Say how many of the lines below contain the word "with"; nothing else belongs in the answer.
___
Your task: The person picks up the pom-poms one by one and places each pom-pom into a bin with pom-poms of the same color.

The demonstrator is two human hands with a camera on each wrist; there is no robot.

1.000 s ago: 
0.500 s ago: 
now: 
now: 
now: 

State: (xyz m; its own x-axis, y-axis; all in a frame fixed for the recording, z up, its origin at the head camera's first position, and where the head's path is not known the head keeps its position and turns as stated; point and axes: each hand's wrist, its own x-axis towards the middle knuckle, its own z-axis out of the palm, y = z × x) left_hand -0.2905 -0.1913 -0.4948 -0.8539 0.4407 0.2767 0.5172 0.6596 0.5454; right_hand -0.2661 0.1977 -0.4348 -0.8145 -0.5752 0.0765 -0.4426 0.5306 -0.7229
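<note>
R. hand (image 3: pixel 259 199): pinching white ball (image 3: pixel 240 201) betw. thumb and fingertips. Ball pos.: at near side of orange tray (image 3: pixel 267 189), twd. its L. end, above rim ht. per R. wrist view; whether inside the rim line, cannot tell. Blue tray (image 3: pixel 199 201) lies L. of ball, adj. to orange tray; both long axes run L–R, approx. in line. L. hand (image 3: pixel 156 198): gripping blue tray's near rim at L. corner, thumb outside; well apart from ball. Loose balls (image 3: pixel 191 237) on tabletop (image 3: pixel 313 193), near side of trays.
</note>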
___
● **Completed exercise**:
2